Report back every line below that carries the word "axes".
__________________________________________________
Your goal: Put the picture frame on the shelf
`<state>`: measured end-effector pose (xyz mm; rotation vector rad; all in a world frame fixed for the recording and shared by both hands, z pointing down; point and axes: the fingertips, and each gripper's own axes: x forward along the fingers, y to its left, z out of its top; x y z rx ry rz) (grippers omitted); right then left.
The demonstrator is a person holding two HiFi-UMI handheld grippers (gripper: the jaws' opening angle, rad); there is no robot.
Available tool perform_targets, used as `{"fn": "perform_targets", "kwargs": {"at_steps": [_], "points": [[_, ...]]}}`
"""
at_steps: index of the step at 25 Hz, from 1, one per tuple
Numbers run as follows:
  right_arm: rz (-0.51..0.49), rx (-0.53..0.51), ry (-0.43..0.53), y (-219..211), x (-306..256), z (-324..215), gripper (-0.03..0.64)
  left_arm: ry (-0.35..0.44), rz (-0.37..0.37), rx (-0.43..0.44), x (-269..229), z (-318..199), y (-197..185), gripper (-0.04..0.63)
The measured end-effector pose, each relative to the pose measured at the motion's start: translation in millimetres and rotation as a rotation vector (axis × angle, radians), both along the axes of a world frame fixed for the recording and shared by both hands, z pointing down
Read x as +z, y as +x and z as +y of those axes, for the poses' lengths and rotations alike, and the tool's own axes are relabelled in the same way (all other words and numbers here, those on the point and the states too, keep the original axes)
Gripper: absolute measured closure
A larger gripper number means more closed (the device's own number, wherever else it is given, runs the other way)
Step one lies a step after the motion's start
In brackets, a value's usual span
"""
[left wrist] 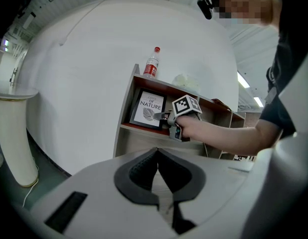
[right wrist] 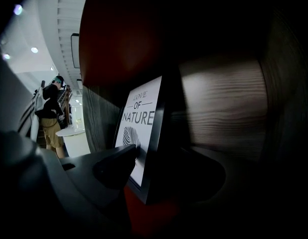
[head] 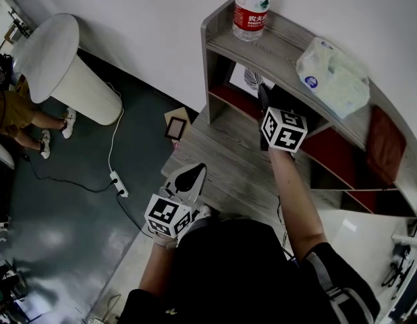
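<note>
The right gripper (right wrist: 161, 158) has its fingers (right wrist: 116, 166) spread wide, one on each side of the black-framed "Love of Nature" leaf-print picture frame (right wrist: 144, 123). Can't tell if the front finger actually touches the glass. The frame's standing upright on the red board in the end compartment of the grey wood-grain shelf (head: 279, 42), right under the top board. Up top there's a clear red-labelled water bottle (head: 252, 9) and a white tissue pack (head: 332, 73). The left gripper (left wrist: 157, 156) is well back from the shelf, fingers pressed together, nothing in them.
</note>
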<state>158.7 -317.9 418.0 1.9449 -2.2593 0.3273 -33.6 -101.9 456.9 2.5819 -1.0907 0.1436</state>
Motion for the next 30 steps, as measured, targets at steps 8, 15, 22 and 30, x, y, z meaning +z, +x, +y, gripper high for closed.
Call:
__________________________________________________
**SOLUTION FOR THIS PROBLEM**
`<state>`: measured end-effector pose (xyz mm; rotation vector rad; all in a world frame fixed for the recording and shared by both hands, z pointing down; point and axes: the fingertips, and each gripper's own axes: x forward along the fingers, y to its left, z out of its top; x y z rx ry rz) (grippers omitted); right then left.
The measured end-effector pose, each relative to the pose measured at the motion's start: translation in millimetres and rotation as a rotation vector (axis × angle, radians), both along the axes of a world frame fixed for the recording and shared by both hands, z pointing down
Read x as +z, y as +x and z as +y of those axes, for the poses' lengths and rotations alike, and the tool's own axes are relabelled in the same way (all other words and numbers here, those on the point and the states too, keep the original axes)

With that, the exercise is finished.